As a customer-focused provider of high-quality CH4 and CO2 sensing solutions, Edinburgh Sensors has been providing gas sensors to the research and biogas community since the 1980s.1,6
Gas Measurement Solutions from Edinburgh Sensors
Edinburgh Sensors offers reliable and high-performance gas measurement solutions for biogas including the Guardian NG, Gascard NG and Guardian NG DC. These systems provide gas concentration measurements using infrared detection.
The GasCard NG from Edinburgh Sensors
The GasCard NG sensor provides accurate, high quality and reliable measurement of CH4, CO and CO2 gas concentrations and can be easily integrated with various gas detection systems. The Guardian NG and Guardian NG DC from Edinburgh Sensors are stand-alone products that are easy to install and need minimum set up. These sensors provide near-analyzer quality continuous measurements of CH4, CO and CO2 gas concentrations.

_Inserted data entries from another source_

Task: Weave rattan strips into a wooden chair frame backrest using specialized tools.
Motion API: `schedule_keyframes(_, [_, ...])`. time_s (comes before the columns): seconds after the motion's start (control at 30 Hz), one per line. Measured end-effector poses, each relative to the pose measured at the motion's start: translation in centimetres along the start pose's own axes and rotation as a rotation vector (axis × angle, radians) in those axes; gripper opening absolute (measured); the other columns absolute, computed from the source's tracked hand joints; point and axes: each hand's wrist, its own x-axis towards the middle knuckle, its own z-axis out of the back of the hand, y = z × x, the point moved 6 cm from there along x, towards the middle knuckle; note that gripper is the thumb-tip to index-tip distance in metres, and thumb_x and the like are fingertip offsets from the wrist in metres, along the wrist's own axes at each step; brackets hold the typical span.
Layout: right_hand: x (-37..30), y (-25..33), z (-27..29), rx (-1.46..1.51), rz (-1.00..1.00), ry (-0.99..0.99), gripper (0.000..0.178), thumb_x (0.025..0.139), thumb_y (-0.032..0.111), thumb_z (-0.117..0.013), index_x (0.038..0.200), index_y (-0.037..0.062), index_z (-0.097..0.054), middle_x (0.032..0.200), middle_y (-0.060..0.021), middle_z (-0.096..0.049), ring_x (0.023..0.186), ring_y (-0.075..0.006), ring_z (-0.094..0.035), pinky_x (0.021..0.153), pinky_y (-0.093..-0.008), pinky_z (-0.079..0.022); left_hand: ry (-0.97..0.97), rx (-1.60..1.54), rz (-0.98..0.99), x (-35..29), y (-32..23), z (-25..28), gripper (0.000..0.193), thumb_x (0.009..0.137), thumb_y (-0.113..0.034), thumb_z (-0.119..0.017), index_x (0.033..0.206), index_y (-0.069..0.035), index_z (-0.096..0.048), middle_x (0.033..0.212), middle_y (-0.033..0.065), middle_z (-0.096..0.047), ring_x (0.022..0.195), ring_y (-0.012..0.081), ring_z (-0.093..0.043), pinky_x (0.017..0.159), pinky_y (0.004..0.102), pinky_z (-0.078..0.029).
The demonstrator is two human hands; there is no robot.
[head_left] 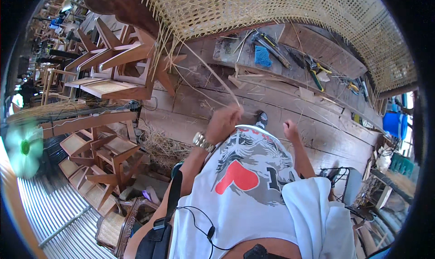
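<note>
Over floorboards [172,123], a cane strand [212,69] runs forward-left from the left hand [224,123].

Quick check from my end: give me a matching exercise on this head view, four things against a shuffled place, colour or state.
Things:
1. Left hand
2. Wristwatch
3. Pad
4. Fan

Descriptions:
A. Blue, lying on the wooden bench
B. Green, its blades blurred
C. Pinching a pale strand in its fingers
D. Worn around the left wrist

Pairs: 1-C, 2-D, 3-A, 4-B
</note>
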Motion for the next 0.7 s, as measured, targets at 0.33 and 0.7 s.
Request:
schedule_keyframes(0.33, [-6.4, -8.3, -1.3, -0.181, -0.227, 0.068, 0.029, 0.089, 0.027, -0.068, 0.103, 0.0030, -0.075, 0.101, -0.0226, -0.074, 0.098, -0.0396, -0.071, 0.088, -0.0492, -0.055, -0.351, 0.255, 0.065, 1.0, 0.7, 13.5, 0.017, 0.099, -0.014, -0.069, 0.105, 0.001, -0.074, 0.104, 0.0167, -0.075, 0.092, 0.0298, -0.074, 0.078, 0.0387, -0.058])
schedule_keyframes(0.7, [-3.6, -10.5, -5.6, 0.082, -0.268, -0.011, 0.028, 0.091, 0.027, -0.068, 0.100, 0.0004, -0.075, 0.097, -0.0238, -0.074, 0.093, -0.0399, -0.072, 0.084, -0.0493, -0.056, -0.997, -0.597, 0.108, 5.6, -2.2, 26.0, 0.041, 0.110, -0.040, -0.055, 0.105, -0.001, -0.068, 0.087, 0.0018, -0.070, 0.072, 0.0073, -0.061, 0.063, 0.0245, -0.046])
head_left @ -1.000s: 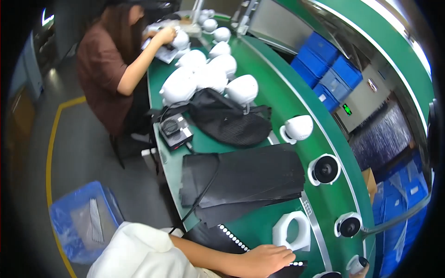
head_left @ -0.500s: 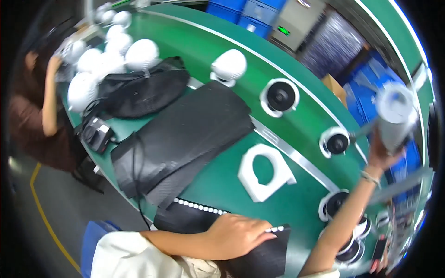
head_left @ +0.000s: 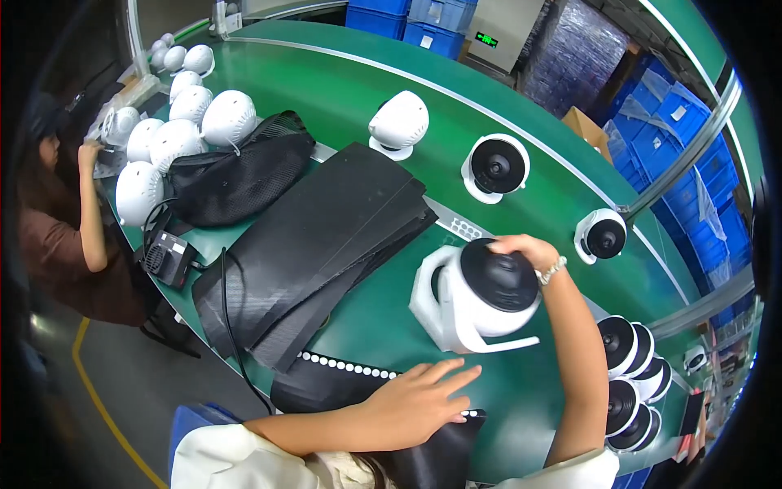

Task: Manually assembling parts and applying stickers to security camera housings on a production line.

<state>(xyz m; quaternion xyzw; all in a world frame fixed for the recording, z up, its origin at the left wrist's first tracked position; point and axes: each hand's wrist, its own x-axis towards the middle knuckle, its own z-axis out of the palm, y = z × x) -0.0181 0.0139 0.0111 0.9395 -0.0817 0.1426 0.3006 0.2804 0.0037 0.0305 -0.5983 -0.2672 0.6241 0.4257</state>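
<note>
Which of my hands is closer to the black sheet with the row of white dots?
Left. Your left hand is over that black sheet, hiding part of the dot row; your right hand is farther off, on the black face of the white device.

No legible wording.
Green-lit sign (head_left: 486,40) on a pale upright panel (head_left: 503,20) at the back; white labels (head_left: 426,41) on blue crates (head_left: 452,46), print too small to read.
</note>
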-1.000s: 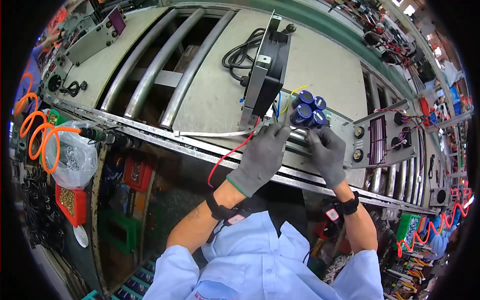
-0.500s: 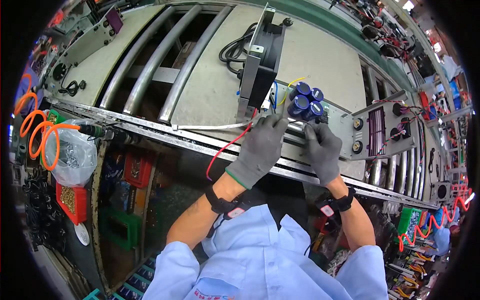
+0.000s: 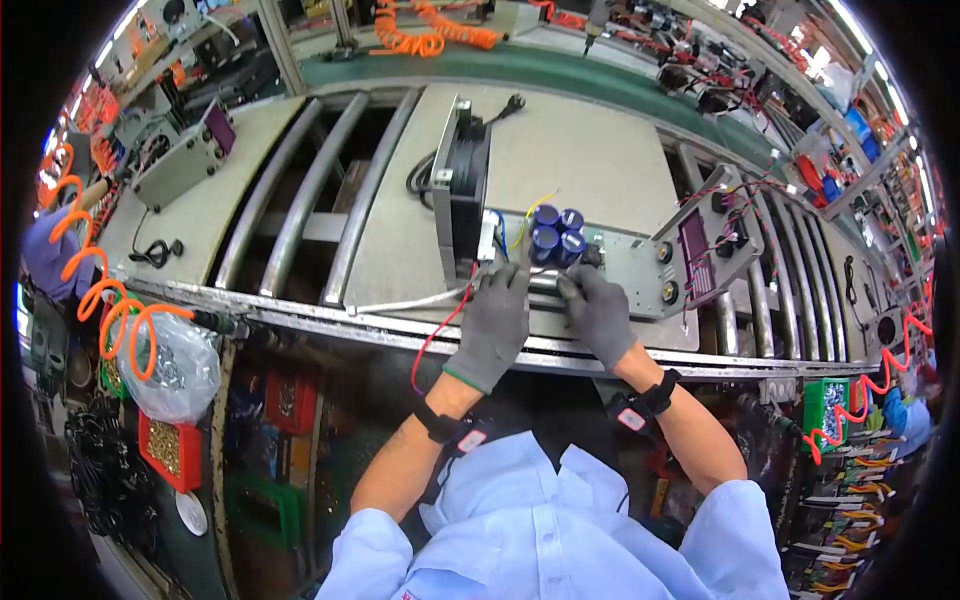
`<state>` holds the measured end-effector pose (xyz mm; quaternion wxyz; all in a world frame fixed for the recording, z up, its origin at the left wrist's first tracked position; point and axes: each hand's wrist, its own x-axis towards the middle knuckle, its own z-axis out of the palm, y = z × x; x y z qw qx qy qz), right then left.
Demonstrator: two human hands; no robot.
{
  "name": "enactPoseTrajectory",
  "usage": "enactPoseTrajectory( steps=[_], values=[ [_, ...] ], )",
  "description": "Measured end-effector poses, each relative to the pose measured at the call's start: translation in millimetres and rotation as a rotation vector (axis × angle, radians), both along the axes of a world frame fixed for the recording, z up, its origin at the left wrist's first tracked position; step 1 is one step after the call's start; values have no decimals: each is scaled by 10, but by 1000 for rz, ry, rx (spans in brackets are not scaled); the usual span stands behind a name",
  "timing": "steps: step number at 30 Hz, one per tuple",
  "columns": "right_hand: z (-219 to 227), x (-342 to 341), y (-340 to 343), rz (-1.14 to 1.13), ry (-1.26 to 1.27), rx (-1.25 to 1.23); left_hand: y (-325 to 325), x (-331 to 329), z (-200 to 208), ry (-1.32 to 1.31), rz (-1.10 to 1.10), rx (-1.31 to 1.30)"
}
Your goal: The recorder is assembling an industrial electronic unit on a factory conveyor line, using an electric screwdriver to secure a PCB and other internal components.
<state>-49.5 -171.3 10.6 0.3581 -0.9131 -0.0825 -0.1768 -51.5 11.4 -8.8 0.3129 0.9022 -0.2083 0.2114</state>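
My left hand (image 3: 497, 318), in a grey glove, is closed at the near edge of an opened metal chassis (image 3: 630, 268); what its fingers hold is hidden. Beside it run a red wire (image 3: 428, 352) and a pale flat strip (image 3: 412, 302). My right hand (image 3: 602, 316), also gloved, is curled at the same edge just to the right, its fingertips' contents hidden. Beyond the hands, several blue cylindrical capacitors (image 3: 544, 243) stand in a cluster. A yellow wire (image 3: 528, 217) rises beside them. An upright panel with a black part (image 3: 466, 190) stands at the chassis's left end.
Steel rollers (image 3: 345, 200) lie between the boards of the conveyor. A purple-grilled panel (image 3: 697, 250) stands at the chassis's right end. Another chassis (image 3: 180, 170) sits far left. An orange coiled hose (image 3: 100, 300) hangs near a plastic bag (image 3: 170, 365) and a red bin (image 3: 170, 450).
The view has tilted up, showing more of the far side. Both hands stay at the chassis's near edge, with my right hand's fingers slightly closer to the capacitors.
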Motion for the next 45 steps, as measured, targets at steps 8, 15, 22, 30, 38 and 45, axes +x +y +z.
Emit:
enactPoseTrajectory(
  steps=[8,15,22,30,38,45],
  values=[
    [230,-29,-101,82,130,67,15,-22,59,-86,67,176],
    [145,112,15,-17,14,-70,-38,-25,36,-73,13,210],
    [54,156,9,19,-170,-98,-182,-45,140,-34,54,144],
    [174,144,72,-48,-17,-156,-100,-121,296,-58,39,3],
    [316,-276,-46,72,-19,53,890,-330,254,90,477,353],
    [453,-359,-58,416,628,369,626,-615,780,304,36,-20]
  ],
)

The Guardian NG DC gas monitoring system operates on a low voltage DC power supply. The Gascard NG, Guardian NG and Guardian NG DC can all operate in temperatures of 0-45 °C and humidity of 0-95%, making them perfect for monitoring anaerobic digestion processes.6
Anaerobic digestion is a complex process that is extensively used for biogas production and waste processing. One environmentally friendly way to produce hydrogen from biomass is through optimization of anaerobic digestion processes.
Accurate and reliable CH4 and CO2 sensors are required to optimize and monitor anaerobic digestion processes. Edinburgh Sensors offers a host of excellent options for Engineers and Researchers requiring CH4 and CO2 measurement systems for their anaerobic digestion systems.
- Kyazze G, Dinsdale R, Guwy AJ, Hawkes FR, Premier GC, Hawkes DL ‘Performance characteristics of a two-stage dark fermentative system producing hydrogen and methane continuously’ Biotechnology and Bioengineering 97(4):759-770, 2007.
- Kim S, Choi K, Kim JO, Chung J, ‘Biological hydrogen production by anaerobic digestion of food waste and sewage sludge treated using various pretreatment technologies.’ Biodegradation 24(6):753-764, 2013.
- Antonopoulou G, Gavala HN, Skiadas IV, Angelopoulos K, Lyberatos G, ‘Biofuels generation from sweet sorghum: fermentative hydrogen production and anaerobic digestion of the remaining biomass’ Bioresource Technology 99(1):110-119, 2008.
- Giard M Palacios JH, Belzile M, Godbout S, Pelletier F, ‘Biodegradation in Animal Manure Management’ in ‘Biodegradation – Engineering and Technology’, 2013.
- Amya OM, Certucha Barragán MT, Almendariz Tapia FR, ‘Microbial Biomass in Batch and Continuous System’ in Biomass Now – Sustainable Growth and Use, 2013.